What to work on =>
Quote, with no changes, the lines that run from the top of the material to the line with "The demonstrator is", both included.

[[ Data below, beginning ]]

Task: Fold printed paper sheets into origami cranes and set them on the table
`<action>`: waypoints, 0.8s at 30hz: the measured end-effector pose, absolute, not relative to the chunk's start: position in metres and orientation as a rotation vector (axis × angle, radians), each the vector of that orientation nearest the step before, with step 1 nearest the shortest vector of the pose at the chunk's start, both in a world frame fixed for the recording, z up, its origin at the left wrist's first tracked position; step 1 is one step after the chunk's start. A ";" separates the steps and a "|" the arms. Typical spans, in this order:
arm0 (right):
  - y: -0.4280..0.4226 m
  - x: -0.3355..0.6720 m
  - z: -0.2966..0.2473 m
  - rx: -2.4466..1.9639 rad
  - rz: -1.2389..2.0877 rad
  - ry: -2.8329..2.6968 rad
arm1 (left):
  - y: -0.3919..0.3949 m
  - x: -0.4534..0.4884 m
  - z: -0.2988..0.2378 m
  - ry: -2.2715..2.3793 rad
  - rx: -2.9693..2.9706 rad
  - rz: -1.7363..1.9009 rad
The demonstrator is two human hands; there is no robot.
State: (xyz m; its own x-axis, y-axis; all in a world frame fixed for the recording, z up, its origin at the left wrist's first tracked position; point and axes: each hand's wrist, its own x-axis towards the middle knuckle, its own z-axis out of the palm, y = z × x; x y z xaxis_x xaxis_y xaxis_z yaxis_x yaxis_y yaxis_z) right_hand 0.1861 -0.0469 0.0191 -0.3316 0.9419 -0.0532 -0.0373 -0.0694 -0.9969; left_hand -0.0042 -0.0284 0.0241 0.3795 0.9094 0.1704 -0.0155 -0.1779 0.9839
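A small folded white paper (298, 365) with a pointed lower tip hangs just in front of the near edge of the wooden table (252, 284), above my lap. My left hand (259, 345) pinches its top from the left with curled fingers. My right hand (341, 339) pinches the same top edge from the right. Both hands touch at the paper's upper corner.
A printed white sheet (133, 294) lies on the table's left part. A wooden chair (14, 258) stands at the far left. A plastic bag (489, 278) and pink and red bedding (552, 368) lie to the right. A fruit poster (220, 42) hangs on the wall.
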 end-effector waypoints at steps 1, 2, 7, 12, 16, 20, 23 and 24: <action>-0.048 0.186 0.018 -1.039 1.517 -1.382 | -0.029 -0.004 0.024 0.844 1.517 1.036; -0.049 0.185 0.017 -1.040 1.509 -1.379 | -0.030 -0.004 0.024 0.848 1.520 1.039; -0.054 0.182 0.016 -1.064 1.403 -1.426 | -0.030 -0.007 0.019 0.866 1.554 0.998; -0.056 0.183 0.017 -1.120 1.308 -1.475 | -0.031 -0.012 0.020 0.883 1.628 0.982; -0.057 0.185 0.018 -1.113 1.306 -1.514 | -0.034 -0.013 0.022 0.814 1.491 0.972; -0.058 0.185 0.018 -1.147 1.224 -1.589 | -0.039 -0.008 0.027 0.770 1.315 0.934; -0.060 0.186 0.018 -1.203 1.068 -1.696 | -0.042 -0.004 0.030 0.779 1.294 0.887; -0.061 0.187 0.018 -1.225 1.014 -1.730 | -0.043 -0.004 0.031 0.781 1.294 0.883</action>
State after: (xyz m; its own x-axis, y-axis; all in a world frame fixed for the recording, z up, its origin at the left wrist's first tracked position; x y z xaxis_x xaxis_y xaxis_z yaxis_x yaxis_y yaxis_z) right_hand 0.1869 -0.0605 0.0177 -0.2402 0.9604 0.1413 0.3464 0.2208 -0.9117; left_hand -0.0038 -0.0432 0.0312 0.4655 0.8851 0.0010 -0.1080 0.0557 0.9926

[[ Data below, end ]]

Task solution =>
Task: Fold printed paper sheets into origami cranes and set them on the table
`<action>`: waypoints, 0.8s at 30hz: the measured end-effector pose, absolute, not relative to the chunk's start: position in metres and orientation as a rotation vector (axis × angle, radians), each the vector of that orientation nearest the step before, with step 1 nearest the shortest vector of the pose at the chunk's start, both in a world frame fixed for the recording, z up, its origin at the left wrist's first tracked position; step 1 is one step after the chunk's start. A ";" separates the steps and a "|" the arms. Typical spans, in this order:
arm0 (right):
  - y: -0.4280..0.4226 m
  - x: -0.3355..0.6720 m
  - z: -0.2966..0.2473 m
  - rx: -2.4466..1.9639 rad
  - rz: -1.2389..2.0877 rad
  - ry: -2.8329..2.6968 rad
arm1 (left):
  - y: -0.3919..0.3949 m
  - x: -0.4534..0.4884 m
  - z: -0.2988..0.2378 m
  - ry: -2.2715..2.3793 rad
  - rx: -2.9693..2.9706 rad
  - rz: -1.7363..1.9009 rad
The demonstrator is two human hands; there is no robot.

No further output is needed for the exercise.